People were still getting to grips with the idea of different asteroidal
parent objects, our theories of solar system formation, and formation of
planets from solar nebulae. We were arguing whether our solar nebula
was hot and homogeneous all the way through, or whether there were
patches where you'd expect compositional differences. There was not an
understanding at all of the dynamics of how the asteroid belt evolved.
There was no recognition of the fact that we got meteorites from
specific asteroids like Vesta, no recognition of the dynamics of
interplanetary transport.

MAC88105 -- A lunar meteorite found in 1989. Its origin has been
confirmed by comparing its composition with lunar rock brought back by
the Apollo astronauts. The collision that blew this rock off the moon
most likely occurred within the last 10 million years.Credit: NASA

The idea of meteorites from Mars had been kicked around a little bit,
but was not thought to be possible.

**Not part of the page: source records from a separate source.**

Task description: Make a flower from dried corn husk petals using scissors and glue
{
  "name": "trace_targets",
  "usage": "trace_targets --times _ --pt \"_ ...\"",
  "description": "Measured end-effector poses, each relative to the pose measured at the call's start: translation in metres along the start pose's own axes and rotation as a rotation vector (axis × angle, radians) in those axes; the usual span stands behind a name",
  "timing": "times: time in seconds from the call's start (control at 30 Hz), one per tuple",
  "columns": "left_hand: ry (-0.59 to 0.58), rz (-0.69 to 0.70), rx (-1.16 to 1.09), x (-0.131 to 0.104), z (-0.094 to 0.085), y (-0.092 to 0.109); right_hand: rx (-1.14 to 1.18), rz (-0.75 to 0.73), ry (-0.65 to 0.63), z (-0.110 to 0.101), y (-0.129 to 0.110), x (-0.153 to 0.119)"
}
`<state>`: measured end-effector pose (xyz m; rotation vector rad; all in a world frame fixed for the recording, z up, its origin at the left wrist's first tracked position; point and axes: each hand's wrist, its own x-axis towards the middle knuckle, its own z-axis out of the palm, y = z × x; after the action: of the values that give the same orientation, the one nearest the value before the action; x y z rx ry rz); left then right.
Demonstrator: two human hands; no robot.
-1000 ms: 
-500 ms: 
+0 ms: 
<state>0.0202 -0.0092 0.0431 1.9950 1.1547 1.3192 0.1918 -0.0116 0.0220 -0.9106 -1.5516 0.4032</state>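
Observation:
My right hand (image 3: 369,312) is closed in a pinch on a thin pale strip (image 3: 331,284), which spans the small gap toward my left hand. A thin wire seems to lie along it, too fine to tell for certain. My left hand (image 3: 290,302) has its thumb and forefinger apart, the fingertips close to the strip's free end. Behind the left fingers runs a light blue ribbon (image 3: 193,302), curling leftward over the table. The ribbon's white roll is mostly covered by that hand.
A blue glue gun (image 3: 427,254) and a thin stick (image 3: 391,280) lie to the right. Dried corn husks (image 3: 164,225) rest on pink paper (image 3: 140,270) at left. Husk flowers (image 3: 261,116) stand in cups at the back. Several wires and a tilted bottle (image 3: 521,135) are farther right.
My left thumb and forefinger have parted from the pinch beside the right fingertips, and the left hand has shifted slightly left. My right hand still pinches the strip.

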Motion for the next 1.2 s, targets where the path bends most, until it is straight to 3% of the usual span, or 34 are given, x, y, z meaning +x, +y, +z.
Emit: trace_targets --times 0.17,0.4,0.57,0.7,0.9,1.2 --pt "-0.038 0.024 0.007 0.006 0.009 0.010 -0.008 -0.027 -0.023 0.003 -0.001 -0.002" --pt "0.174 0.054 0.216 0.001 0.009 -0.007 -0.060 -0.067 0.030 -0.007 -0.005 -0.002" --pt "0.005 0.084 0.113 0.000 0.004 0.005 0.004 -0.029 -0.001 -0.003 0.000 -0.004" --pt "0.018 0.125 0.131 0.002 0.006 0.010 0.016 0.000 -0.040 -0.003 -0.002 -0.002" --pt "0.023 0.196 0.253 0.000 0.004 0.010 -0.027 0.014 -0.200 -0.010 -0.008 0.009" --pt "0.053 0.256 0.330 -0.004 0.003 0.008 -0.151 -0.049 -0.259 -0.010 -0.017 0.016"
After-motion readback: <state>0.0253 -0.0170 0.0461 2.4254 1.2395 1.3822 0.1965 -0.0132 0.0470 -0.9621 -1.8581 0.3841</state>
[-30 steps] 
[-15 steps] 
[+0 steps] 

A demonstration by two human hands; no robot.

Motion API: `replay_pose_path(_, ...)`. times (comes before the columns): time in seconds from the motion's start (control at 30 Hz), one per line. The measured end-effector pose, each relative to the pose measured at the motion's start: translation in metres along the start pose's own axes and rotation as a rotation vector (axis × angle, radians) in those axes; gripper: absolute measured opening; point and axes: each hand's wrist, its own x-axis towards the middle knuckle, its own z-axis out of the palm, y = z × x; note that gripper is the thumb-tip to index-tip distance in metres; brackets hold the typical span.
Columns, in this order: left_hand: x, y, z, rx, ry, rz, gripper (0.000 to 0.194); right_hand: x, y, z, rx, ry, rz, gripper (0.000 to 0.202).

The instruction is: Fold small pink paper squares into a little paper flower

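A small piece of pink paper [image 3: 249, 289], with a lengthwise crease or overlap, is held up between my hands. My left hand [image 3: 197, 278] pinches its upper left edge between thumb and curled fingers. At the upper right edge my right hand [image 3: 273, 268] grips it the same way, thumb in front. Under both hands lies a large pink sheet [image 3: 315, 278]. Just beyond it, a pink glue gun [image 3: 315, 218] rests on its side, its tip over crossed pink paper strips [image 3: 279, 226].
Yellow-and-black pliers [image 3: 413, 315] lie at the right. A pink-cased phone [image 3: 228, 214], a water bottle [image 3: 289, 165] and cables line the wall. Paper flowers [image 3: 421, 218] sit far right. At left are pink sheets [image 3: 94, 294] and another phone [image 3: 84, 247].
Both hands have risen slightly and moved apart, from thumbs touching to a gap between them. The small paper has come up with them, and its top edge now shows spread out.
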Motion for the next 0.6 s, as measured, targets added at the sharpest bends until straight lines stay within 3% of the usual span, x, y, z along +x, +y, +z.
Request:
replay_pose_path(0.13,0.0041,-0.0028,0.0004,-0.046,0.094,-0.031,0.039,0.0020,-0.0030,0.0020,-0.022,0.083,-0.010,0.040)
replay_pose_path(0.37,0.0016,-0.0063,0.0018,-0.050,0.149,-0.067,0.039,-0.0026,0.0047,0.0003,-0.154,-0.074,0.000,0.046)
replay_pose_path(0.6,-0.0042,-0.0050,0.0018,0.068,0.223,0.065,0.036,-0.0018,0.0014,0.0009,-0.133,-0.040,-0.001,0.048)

People said, "If we got them from
Mars, we also should get them from the moon," and we'd never seen any
lunar meteorites. But then the first lunar meteorite was collected in
1981, and was recognized in 1983 as being lunar, so that argument went
away.

People started getting more precise dates for meteorites, and there was
one that consistently came out as a young crystallization age, and it
had gases trapped in it that were consistent with the martian
atmosphere. So it had to come from Mars. A paper on that was written in
1983, at the same time papers were coming out about the lunar meteorite.

It's not surprising that it took time, but once the idea was floated,
people almost unanimously agreed that we must have a meteorite from
Mars. People unanimously agree that we have meteorites from the moon,
but there are still dissenters on the Mars rocks.